Each line below should be written out exactly, with none skipped.

*** Opening RECORDED INFORMATION ***

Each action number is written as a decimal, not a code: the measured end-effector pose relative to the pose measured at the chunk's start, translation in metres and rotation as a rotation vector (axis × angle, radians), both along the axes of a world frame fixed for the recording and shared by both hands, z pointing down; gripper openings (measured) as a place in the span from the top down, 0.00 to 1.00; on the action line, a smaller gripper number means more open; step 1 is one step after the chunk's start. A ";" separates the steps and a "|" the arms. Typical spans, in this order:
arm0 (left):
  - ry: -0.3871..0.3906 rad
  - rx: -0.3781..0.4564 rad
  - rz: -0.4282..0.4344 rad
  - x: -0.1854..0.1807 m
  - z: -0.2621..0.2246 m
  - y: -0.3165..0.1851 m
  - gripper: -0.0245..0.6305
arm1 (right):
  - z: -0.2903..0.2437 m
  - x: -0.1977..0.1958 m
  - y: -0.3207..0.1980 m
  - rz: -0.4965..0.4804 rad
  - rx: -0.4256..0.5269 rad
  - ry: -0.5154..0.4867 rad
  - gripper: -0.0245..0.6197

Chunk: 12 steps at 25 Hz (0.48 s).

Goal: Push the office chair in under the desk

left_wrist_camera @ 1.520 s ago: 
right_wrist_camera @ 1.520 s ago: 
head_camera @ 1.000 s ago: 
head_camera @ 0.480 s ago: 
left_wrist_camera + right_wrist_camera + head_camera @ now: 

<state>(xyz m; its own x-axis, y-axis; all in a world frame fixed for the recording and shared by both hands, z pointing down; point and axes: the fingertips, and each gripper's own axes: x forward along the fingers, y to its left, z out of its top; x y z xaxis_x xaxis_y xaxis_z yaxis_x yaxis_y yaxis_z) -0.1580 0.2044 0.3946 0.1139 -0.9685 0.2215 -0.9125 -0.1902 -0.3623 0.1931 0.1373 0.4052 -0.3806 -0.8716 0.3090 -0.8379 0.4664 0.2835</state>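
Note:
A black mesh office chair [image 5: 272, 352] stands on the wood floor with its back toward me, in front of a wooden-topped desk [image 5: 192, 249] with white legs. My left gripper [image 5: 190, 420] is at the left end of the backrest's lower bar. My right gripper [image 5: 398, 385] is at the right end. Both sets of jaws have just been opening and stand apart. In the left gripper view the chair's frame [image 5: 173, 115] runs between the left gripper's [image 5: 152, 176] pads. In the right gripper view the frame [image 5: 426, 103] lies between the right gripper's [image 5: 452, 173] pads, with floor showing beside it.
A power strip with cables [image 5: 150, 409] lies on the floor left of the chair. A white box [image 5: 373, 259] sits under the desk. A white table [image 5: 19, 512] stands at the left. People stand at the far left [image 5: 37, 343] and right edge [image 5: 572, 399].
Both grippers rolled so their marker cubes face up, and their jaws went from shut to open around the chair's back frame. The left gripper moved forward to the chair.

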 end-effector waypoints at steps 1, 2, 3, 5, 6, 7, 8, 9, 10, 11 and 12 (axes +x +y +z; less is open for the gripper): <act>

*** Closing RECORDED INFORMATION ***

-- EXERCISE OUTPUT --
Each action number is written as a decimal, not a code: the measured end-effector pose relative to the pose measured at the chunk's start, translation in metres and rotation as a rotation vector (axis × angle, radians), both along the axes of a world frame fixed for the recording and shared by both hands, z pointing down; gripper openings (measured) as a place in the span from the top down, 0.00 to 1.00; on the action line, a smaller gripper number means more open; step 1 is one step after the chunk's start. A ";" separates the steps and a "|" the arms. Typical spans, in this order:
arm0 (left):
  - ry: -0.3871..0.3906 rad
  - rx: -0.3781..0.4564 rad
  - rz: -0.4282..0.4344 rad
  - x: -0.1854..0.1807 m
  - z: -0.2621..0.2246 m
  - y: -0.3165..0.1851 m
  - gripper: -0.0245..0.6305
arm1 (right):
  - z: -0.2903..0.2437 m
  - x: -0.1977..0.1958 m
  - y: -0.3207..0.1980 m
  - rz: -0.4965..0.4804 rad
  - rx: -0.4256..0.5269 rad
  - ry: -0.5154..0.4867 rad
  - gripper: -0.0245..0.6197

Chunk: 12 steps at 25 Hz (0.48 s).

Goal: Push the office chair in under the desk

left_wrist_camera @ 1.520 s ago: 
right_wrist_camera @ 1.520 s ago: 
head_camera @ 1.000 s ago: 
head_camera @ 0.480 s ago: 
left_wrist_camera + right_wrist_camera + head_camera @ now: 

<state>(xyz m; its own x-axis, y-axis; all in a world frame fixed for the recording and shared by both hands, z pointing down; point and axes: the fingertips, and each gripper's own axes: x forward along the fingers, y to its left, z out of its top; x y z xaxis_x xaxis_y xaxis_z yaxis_x yaxis_y yaxis_z) -0.1580 0.2044 0.3946 0.1139 -0.9685 0.2215 -0.9125 -0.1902 -0.3623 0.1931 0.1373 0.4052 -0.3806 -0.8716 0.3090 -0.8379 0.4664 0.2835</state>
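Note:
A black mesh office chair [image 5: 272, 352] stands on the wood floor with its back toward me, in front of a wooden-topped desk [image 5: 192, 249] with white legs. My left gripper [image 5: 190, 420] is at the left end of the backrest's lower bar. My right gripper [image 5: 398, 385] is at the right end. Both sets of jaws have just been opening and stand apart. In the left gripper view the chair's frame [image 5: 173, 115] runs between the left gripper's [image 5: 152, 176] pads. In the right gripper view the frame [image 5: 426, 103] lies between the right gripper's [image 5: 452, 173] pads, with floor showing beside it.
A power strip with cables [image 5: 150, 409] lies on the floor left of the chair. A white box [image 5: 373, 259] sits under the desk. A white table [image 5: 19, 512] stands at the left. People stand at the far left [image 5: 37, 343] and right edge [image 5: 572, 399].
Both grippers rolled so their marker cubes face up, and their jaws went from shut to open around the chair's back frame. The left gripper moved forward to the chair.
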
 end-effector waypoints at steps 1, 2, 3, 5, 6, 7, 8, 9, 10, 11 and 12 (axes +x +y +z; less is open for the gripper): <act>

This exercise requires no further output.